Ci racconti da dove siete partiti.

“Si tratta di una realtà che nasce quasi mezzo secolo fa, nel 1977: eravamo in due, entrambi ex dipendenti di un’azienda di Rimini che si occupava di realizzare macchine per il legno. Ci siamo associati e abbiamo lavorato insieme per più di 20 anni, per poi decidere di prendere strade separate. Oggi mi occupo io di Samec, come amministratore unico”.

Qual è il vostro mercato di riferimento? La vostra produzione prevede anche l’export?

“Per quanto riguarda le lavorazioni ci rivolgiamo al territorio, ma abbiamo anche clienti in diverse zone d’Italia, come Roma e Torino. Dal punto di vista dell’export, invece, produciamo un macchinario che vendiamo all’estero: mi capita di andare in Israele o in diverse zone dell’UE, come Germania e Lussemburgo; in passato sono stato a vendere anche in Libano, prima della guerra. Ma l’export rappresenta una piccola fetta della nostra produzione, rimanendo attorno al 3%-4%”.   

Qual è lo stato attuale dell’azienda e del settore? Ha retto l’impatto dovuto a questi ultimi anni difficili?
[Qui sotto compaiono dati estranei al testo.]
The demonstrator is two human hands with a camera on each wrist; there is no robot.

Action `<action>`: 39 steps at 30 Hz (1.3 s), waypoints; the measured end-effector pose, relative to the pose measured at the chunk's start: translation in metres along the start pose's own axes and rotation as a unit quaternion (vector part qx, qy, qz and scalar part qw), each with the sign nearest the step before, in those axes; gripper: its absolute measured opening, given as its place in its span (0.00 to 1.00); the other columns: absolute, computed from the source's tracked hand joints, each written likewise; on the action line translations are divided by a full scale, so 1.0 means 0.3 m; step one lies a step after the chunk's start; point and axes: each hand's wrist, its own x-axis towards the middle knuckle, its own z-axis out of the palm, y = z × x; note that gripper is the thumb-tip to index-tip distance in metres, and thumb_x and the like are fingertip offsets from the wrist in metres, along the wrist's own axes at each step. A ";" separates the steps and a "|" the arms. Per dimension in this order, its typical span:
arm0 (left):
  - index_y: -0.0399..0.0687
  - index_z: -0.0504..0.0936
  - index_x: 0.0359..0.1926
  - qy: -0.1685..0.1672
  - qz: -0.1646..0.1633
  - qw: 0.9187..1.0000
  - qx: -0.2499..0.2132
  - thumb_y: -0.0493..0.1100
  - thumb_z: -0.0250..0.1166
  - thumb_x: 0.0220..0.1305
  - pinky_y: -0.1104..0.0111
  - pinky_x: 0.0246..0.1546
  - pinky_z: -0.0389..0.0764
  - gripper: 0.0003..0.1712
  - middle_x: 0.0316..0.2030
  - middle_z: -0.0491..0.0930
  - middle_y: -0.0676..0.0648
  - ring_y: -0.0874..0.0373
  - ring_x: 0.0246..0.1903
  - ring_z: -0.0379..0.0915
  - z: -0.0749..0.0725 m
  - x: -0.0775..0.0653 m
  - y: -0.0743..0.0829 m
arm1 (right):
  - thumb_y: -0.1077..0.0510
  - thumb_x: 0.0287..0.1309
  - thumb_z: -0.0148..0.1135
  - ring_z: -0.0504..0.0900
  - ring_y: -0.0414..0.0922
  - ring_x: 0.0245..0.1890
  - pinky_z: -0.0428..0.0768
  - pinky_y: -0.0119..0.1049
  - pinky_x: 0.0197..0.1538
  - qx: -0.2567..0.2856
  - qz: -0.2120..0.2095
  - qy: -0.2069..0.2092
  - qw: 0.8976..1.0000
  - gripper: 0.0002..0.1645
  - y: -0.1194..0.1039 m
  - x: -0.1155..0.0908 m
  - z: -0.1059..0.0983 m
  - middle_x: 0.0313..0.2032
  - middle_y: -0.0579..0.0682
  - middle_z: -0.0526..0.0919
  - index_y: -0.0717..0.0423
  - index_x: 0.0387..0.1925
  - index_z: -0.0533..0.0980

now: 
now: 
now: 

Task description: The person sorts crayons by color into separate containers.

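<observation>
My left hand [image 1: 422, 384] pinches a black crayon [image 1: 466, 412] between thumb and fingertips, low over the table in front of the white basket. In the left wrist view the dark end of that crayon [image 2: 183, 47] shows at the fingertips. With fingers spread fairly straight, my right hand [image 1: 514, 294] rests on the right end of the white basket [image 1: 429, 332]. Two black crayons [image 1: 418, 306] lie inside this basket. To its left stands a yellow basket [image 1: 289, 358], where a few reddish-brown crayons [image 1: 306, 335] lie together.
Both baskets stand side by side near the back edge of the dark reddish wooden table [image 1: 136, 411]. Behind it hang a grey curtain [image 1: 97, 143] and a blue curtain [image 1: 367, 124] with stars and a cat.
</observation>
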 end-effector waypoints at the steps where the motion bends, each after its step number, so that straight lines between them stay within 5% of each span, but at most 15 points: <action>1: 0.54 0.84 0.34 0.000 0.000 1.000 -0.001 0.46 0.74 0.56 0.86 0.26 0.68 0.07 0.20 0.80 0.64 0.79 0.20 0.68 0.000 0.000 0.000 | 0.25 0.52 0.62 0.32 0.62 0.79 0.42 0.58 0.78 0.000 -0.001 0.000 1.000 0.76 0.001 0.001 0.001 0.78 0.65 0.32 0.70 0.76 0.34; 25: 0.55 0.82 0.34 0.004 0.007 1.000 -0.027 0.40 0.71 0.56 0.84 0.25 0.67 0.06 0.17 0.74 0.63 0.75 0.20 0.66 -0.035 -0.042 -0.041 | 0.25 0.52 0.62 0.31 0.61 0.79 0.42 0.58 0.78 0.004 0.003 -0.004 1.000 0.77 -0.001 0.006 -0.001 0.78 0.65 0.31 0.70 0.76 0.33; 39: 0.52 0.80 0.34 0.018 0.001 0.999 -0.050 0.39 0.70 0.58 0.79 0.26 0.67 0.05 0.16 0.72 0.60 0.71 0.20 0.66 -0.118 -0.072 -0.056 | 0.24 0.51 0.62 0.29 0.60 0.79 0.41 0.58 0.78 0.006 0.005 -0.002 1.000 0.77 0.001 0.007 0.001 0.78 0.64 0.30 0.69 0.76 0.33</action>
“A livello di lavoro e di fatturato, per ovvi motivi, il 2019 non è paragonabile al 2020. L’impatto della pandemia a livello economico si è indubbiamente avvertito anche nel nostro settore. Quest’anno siamo in ripresa, facendo segnare un +20% rispetto al 2020, ma si potrebbe fare ancora di più, perché le richieste di lavoro, in questo periodo, sono numerose. Se, però, devo sottolineare quale sia il vero problema che sta colpendo, a livello pressoché generalizzato, tutti i miei colleghi, è quello relativo al personale”.

Si spieghi.

“È molto semplice: il personale in questo settore non si trova, né specializzato né da formare. La percezione, sempre più forte e diffusa, è che questo tipo di mestiere sia sempre meno appetibile. E si tratta, a mio parere, di un problema che nasce da lontano, dal mondo della scuola: la sensazione è che gli istituti professionali siano luoghi a cui la politica ha dato attenzione per creare posti di lavoro e mantenere dei voti, mettendo in secondo piano gli obiettivi formativi da raggiungere. E questo impedisce che le nuove generazioni acquisiscano non solo le competenze necessarie, ma la mentalità stessa adatta a questo tipo di mestiere. È un’amara constatazione, ma se così non fosse non avremmo la situazione che abbiamo oggi. Per intenderci, rispetto a Svizzera e Germania, per citarne due, siamo indietro di 50 anni. Sono arrivato al punto di chiedere al commercialista se fosse possibile mettermi in gruppo con altre aziende per realizzare autonomamente la formazione dei nostri dipendenti, ma non so se ci riusciremo”.

Un problema così generalizzato incide anche sulle possibilità di investimento?

“Sì. Se oggi si riuscisse a trovare del personale si potrebbe investire maggiormente sui macchinari e riorganizzare l’azienda, ma queste difficoltà lo impediscono. Basti pensare che, proprio a causa della mancanza di personale (e quindi di investimenti), attualmente produco solo il 60%-70% di quello che potrei produrre”.

Fate ricerca, internamente o all’esterno?

“Poca, e il problema è sempre quello. Con le difficoltà di personale non riesco ad aumentare la produzione, e di domanda di lavoro ne ho già talmente tanta da faticare a tenere il passo”.